A separation of IO and computation 🔗︎
IO is, in general, harder to test than pure code. Testable systems therefore isolate it from the pure logic of the code, to allow them to be tested separately.
Explicit declaration of dependencies 🔗︎
Code that implicitly plucks a database name out of the global environment is much harder to test than code that accepts a handle as an argument – you can call the latter with different handles over the course of your test, to test against a clean database each time, to test in multiple threads at once, or whatever else you need.
In general, testable code accepts dependencies as explicit arguments at some point, instead of assuming their implicit availability.
If I look at these characteristics, I find that they’re also the characteristics of good, well-structured code in general! By architecting a system with testing in mind, we generally get a better-factored system than we would have, otherwise.

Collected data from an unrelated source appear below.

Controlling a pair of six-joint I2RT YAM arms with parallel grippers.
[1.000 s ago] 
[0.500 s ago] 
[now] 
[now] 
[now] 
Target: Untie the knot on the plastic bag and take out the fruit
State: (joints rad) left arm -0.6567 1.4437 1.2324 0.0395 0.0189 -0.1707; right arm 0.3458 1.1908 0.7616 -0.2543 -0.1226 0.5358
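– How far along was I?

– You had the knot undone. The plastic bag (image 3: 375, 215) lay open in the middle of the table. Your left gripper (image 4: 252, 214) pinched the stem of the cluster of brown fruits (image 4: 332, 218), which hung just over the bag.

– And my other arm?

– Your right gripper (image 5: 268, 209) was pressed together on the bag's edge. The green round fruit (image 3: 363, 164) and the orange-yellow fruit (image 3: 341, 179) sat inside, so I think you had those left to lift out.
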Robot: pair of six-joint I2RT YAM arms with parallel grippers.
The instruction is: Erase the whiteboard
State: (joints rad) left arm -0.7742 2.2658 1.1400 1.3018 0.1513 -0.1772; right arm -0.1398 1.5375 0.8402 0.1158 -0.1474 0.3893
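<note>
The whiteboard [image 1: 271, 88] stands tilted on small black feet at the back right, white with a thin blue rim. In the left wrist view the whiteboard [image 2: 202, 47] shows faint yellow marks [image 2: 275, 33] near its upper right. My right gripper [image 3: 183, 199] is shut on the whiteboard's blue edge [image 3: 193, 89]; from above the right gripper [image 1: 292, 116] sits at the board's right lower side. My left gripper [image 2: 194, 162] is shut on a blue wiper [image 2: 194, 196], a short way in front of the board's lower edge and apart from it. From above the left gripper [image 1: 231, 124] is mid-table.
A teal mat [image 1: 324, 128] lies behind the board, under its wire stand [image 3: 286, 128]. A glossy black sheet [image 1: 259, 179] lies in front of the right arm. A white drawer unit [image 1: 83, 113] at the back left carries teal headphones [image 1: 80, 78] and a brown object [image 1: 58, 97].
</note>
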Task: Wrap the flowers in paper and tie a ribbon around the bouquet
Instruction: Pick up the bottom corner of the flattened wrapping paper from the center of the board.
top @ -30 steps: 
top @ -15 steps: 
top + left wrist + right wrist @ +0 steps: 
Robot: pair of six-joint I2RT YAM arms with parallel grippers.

Furthermore, by approaching these properties indirectly – through the lense of testing – we make them more concrete. It’s easy to debate indefinitely what the right modules, interfaces and structures are for a software system; But faced with the concrete frame of “What makes it easy to adequately test this code?”, it’s easier to evaluate our choices and to decide when we’ve gone far enough.
Conclusion 🔗︎
There are few things more important for a complex software system than the ability to make changes with confidence, and high-quality automated tests are one of the most important tools we have to this end. Good tests don’t happen by accident, or even by brute-force effort: they happen by design, because the application was written to enable them.
As you write software, always be asking yourself “How will I test this software’s correctness?” and be willing to design to that goal. In return, you’ll get a system you can be – and stay – much more confident of, and one that’s better-structured otherwise.